Generative AI for Annual Giving: Where Do I Begin?
Franciso Paguero, Boston University
Gerrish Room 147/155

This session will explore how generative AI can be thoughtfully and responsibly applied within higher education fundraising. Rather than focusing on prompt tricks or technical complexity, the presentation reframes AI as a supportive tool, while fundraisers remain the strategic decision-makers. Grounded in practical frameworks for problem formulation and risk assessment, attendees will learn how to identify bottlenecks in their own work, evaluate appropriate use cases, and start small using institutionally approved tools. Participants will leave empowered with a clear, responsible approach to integrating generative AI into their daily fundraising operations.

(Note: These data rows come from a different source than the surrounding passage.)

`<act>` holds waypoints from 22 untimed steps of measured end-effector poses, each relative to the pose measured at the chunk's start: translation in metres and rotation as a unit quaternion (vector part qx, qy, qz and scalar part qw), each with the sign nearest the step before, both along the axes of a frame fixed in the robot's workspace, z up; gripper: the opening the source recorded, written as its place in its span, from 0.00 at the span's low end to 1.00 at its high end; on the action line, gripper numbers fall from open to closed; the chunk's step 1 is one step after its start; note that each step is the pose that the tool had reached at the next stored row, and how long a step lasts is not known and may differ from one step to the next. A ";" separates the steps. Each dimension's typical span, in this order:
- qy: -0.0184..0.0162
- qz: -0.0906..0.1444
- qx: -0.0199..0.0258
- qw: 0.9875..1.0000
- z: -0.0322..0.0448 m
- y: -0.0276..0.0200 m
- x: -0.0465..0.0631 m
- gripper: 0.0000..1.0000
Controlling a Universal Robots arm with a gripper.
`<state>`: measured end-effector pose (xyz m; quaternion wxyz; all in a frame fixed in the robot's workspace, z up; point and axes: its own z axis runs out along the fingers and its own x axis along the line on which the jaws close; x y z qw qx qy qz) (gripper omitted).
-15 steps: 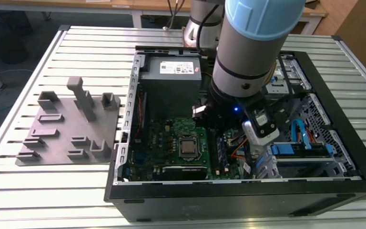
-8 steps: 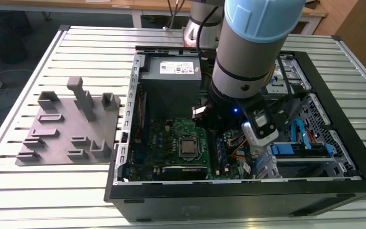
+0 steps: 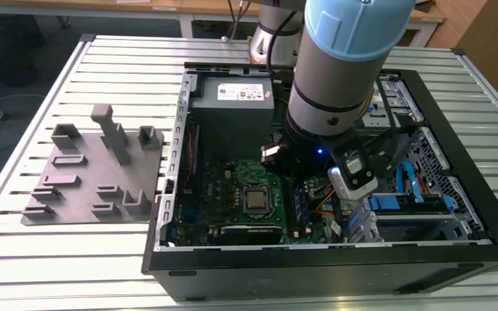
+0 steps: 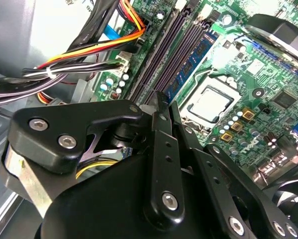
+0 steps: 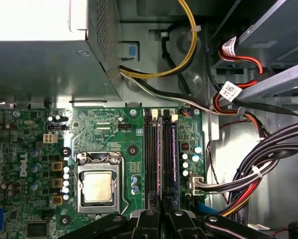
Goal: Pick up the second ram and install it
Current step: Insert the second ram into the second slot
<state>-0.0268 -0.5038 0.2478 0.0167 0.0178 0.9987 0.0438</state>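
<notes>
My gripper [image 4: 164,102] hangs low inside the open computer case [image 3: 318,259], right over one end of the black ram sockets [image 5: 161,154]. Its black fingers [image 5: 148,217] are drawn close together, and I see nothing between them. In the second wrist view a blue-green ram stick [image 4: 195,60] stands seated in the socket nearest the processor [image 4: 209,104]. I cannot tell whether that stick is the second ram. The neighbouring sockets [image 4: 161,55] look dark. The arm's wrist [image 3: 331,110] hides the fingers in the exterior view.
A grey moulded tray [image 3: 76,188] with upright posts lies at the exterior view's left, outside the case. The power supply [image 5: 39,55] sits beyond the processor [image 5: 96,188]. Bundled cables [image 5: 268,149] and drive bays [image 3: 414,201] crowd the side past the sockets.
</notes>
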 end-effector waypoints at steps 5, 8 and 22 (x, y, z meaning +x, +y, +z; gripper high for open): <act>0.000 0.000 0.000 1.000 -0.0037 0.0000 0.000 0.11; 0.000 0.000 0.000 1.000 -0.0072 0.0000 -0.001 0.11; 0.000 -0.023 -0.003 1.000 -0.0191 0.0000 -0.004 0.11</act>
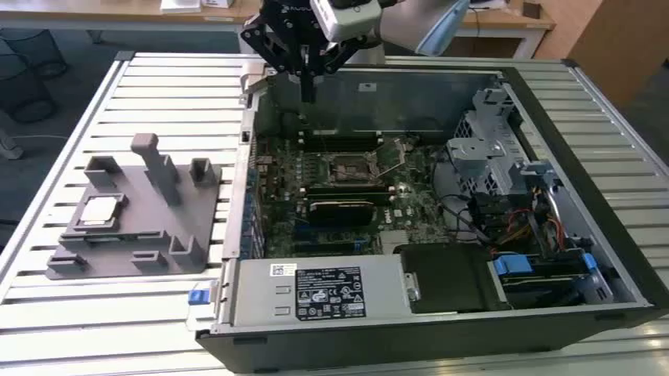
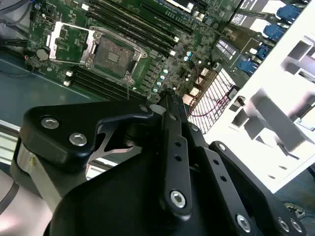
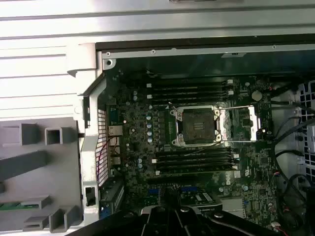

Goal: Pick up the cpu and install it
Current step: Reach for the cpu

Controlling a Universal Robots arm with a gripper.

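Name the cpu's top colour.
The cpu is pale silver, darker at the edge; best in the exterior view.

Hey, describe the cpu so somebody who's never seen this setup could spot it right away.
Start at the open computer case; beside it, on the exterior view's left, a grey fixture tray sits on the slatted table. The cpu lies flat in the tray: the only pale, silvery square among grey plastic posts.

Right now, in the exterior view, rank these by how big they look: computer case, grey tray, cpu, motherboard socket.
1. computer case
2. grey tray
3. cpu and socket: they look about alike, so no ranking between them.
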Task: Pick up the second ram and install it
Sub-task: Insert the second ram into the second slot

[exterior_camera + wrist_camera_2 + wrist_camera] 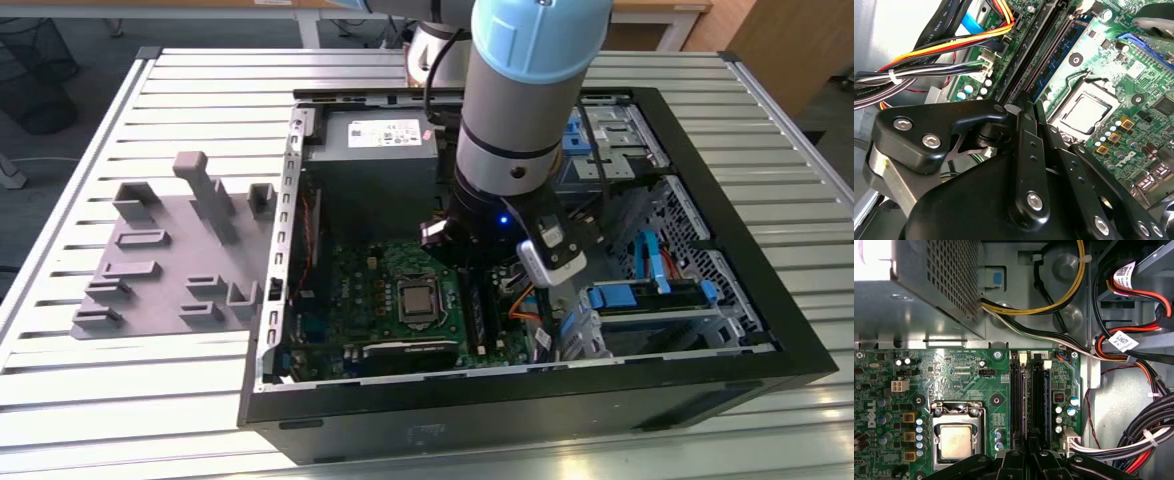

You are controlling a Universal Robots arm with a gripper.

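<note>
My gripper (1028, 103) (1029, 444) is shut, its two black fingers pressed together with nothing visible between them. It hangs low inside the open computer case (747, 370), with its tip over the near end of the motherboard's memory slots. The second ram (1061, 52) (1024, 400), a thin dark green strip with black chips, stands in the slot nearest the processor socket (1086, 112) (956, 440), in line with the fingertips. Whether the tip touches it I cannot tell. In the exterior view the arm's wrist (514, 215) covers the slots.
Another like strip (1048, 400) stands in the neighbouring slot. Cable bundles (929, 55) (1134, 355) run close beside the slots. The power supply (374, 160) fills the case's far end, with drive bays (654, 290) on the exterior view's right. A grey multi-slot fixture (160, 270) lies on the slatted table.
</note>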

Trendy with a Chance of Impact: Data-Driven Trends Shaping the Future of Giving—and What They Mean for You
Wally Fisher, GiveCampus
Gerrish Room 161

Discover the key annual giving trends shaping advancement strategy and execution–and how they apply to your institution. This session will share insights from a meta analysis of philanthropy research, GiveCampus data, and real-world examples. You’ll leave with actionable tools and data to evaluate your performance, understand how peers are adapting, and identify opportunities for meaningful impact.
In this session, you’ll
● Understand the most significant trends currently influencing advancement strategy, execution, and annual giving performance.
● Connect these trends to your institution’s specific goals and challenges.
● Gain insight from aggregated data, including patterns emerging from annual giving programs.
● See real-world examples of how peers are responding to these trends—at both macro and programmatic levels.
● Identify where your institution can take action to drive measurable impact across your advancement efforts.

Independent Schools Drinks Reception
(Sponsored by Boost My School)
Doc’s at Wylie Center

Join independent school colleagues for some networking and complimentary drinks and nibbles after a day’s worth of sessions.